**ACTIVITY**
Please copy out the entries until you have copied the line that contains "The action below", beginning with the first line.

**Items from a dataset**
== Segment start ==
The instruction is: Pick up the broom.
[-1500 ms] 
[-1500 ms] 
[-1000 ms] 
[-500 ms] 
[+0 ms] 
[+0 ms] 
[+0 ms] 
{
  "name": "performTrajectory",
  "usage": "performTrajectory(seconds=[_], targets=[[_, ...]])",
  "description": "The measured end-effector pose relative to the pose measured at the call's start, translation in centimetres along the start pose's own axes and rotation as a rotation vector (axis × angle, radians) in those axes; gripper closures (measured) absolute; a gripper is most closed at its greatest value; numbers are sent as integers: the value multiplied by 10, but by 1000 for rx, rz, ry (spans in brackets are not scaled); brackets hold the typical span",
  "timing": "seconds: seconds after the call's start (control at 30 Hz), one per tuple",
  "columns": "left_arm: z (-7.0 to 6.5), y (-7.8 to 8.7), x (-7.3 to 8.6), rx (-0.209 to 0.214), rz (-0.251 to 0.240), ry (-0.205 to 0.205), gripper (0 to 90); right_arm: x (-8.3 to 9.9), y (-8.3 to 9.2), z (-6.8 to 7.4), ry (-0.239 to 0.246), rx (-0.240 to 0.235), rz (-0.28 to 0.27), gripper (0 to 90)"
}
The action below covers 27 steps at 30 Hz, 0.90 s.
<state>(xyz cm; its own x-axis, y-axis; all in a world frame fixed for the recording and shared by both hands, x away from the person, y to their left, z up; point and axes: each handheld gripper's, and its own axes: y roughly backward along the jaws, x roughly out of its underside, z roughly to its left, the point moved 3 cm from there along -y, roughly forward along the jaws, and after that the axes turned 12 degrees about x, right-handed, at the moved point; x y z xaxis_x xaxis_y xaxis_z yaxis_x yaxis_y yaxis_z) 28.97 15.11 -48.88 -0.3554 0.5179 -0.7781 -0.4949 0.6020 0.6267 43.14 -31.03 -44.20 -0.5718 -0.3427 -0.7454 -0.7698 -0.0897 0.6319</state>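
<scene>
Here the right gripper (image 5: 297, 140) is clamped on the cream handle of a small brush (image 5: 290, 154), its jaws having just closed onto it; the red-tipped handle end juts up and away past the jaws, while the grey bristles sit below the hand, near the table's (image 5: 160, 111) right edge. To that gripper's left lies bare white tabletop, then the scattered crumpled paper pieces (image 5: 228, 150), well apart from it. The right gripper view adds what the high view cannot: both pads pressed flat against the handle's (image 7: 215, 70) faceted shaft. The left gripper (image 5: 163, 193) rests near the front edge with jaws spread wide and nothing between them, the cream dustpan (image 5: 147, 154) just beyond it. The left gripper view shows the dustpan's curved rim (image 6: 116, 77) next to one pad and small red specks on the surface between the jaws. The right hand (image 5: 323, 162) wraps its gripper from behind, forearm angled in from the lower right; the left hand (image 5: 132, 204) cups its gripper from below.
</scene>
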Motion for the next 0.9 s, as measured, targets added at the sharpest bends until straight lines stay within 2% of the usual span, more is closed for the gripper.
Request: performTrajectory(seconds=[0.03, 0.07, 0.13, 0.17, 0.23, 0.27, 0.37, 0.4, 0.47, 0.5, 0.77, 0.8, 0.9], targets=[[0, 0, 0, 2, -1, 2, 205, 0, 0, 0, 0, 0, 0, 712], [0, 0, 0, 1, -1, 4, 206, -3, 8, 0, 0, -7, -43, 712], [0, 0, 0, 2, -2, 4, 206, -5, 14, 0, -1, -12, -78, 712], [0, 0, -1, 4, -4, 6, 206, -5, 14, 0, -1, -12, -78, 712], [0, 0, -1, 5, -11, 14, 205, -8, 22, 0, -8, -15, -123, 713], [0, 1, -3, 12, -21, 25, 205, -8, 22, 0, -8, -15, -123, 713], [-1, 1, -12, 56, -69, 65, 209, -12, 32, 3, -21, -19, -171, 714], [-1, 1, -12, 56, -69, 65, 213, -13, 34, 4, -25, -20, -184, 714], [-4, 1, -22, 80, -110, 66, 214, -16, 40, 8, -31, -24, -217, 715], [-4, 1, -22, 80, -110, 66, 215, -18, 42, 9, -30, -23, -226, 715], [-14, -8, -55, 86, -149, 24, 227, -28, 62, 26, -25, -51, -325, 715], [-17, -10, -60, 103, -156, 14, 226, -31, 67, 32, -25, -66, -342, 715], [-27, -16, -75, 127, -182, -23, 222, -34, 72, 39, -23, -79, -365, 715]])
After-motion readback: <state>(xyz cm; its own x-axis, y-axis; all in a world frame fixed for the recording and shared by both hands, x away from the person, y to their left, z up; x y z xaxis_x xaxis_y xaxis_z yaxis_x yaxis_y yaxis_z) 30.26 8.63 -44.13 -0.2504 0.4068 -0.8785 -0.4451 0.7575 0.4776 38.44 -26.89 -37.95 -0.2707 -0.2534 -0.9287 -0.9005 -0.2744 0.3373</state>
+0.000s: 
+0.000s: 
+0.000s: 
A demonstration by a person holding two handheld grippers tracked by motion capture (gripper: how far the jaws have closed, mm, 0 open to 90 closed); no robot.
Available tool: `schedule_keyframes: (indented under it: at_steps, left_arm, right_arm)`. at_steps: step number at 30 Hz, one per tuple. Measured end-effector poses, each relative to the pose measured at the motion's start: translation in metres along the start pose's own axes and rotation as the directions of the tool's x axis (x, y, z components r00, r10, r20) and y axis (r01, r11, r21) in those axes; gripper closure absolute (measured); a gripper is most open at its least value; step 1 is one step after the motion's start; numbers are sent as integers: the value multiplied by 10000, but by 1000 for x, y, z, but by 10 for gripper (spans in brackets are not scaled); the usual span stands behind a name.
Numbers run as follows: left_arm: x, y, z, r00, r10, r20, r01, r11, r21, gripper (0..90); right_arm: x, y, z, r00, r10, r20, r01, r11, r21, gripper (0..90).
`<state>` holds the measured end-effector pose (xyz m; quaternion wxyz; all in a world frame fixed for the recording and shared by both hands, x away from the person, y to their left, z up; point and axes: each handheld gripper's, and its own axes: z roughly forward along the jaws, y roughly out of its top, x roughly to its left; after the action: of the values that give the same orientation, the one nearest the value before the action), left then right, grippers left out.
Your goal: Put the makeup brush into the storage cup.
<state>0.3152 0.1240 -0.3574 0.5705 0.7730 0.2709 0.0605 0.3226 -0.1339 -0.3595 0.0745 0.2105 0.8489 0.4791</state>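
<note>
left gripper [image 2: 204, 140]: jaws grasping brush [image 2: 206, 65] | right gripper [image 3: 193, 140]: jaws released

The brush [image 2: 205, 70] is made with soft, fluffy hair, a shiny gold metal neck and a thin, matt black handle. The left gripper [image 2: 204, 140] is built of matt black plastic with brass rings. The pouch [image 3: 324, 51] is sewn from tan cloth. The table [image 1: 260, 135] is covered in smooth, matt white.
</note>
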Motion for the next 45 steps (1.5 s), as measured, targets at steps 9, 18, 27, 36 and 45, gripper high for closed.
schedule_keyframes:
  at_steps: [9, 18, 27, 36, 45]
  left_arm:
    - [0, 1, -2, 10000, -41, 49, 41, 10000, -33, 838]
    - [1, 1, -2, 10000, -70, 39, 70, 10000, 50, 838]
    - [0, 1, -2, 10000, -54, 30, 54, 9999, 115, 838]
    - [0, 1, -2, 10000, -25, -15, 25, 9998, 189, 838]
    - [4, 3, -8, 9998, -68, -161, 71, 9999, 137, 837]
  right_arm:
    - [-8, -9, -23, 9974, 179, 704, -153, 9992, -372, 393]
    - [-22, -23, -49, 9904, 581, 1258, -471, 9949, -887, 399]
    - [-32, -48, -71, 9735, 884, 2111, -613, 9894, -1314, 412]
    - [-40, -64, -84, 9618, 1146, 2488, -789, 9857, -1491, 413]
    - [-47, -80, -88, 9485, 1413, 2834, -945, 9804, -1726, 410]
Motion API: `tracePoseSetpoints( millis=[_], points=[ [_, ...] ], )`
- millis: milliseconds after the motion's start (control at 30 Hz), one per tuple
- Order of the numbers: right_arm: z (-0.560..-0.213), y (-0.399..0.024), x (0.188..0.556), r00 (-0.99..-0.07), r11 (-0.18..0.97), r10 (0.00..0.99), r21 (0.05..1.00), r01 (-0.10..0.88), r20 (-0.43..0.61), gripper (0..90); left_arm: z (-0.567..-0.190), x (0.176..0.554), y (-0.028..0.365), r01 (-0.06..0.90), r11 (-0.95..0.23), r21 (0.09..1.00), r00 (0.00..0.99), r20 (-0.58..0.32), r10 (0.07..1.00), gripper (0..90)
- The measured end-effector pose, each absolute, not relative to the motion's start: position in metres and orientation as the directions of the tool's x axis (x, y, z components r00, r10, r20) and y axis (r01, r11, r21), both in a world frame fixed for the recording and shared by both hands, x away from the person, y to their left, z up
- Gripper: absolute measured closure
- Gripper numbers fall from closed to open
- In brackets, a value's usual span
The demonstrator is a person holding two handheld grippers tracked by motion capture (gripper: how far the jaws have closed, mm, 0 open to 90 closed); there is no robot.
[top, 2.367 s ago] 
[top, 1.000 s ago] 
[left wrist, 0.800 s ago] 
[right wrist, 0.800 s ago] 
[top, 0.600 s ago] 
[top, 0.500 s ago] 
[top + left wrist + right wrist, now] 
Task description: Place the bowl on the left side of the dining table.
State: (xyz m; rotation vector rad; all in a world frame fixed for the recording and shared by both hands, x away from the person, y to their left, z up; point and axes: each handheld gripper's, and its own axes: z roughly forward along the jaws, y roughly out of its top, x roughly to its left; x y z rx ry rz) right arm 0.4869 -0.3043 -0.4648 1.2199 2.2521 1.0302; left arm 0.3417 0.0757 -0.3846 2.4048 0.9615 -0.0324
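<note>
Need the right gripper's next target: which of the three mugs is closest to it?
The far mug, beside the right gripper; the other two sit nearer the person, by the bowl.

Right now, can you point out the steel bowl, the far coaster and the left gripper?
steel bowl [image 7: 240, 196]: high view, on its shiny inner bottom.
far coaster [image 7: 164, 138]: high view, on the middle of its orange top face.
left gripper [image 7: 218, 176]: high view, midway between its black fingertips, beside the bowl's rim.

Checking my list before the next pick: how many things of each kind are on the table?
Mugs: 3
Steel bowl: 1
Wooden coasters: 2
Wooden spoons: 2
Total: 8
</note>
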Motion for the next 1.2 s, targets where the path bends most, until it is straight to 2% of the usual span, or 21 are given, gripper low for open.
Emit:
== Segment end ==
**ANSWER TO THE EXERCISE**
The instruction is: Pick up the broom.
[-1500 ms] 
[-1500 ms] 
[-1000 ms] 
[-500 ms] 
[+0 ms] 
[+0 ms] 
[+0 ms] 
{
  "name": "performTrajectory",
  "usage": "performTrajectory(seconds=[_], targets=[[_, ...]])",
  "description": "The measured end-effector pose relative to the pose measured at the call's start, translation in centimetres along the start pose's own axes and rotation as a rotation vector (axis × angle, radians) in those axes; gripper closures (measured) absolute; a gripper is most closed at its greatest value; numbers are sent as integers: the value multiplied by 10, but by 1000 for rx, rz, ry (spans in brackets are not scaled); brackets hold the typical span",
  "timing": "seconds: seconds after the call's start (control at 30 Hz), one per tuple",
  "columns": "left_arm: z (-7.0 to 6.5), y (-7.8 to 8.7), x (-7.3 to 8.6), rx (-0.209 to 0.214), rz (-0.251 to 0.240), ry (-0.205 to 0.205), gripper (0 to 90); right_arm: x (-8.3 to 9.9), y (-8.3 to 9.2), z (-6.8 to 7.4), ry (-0.239 to 0.246), rx (-0.240 to 0.235), rz (-0.28 to 0.27), gripper (0 to 90)"
}
The action below covers 27 steps at 30 Hz, 0.90 s.

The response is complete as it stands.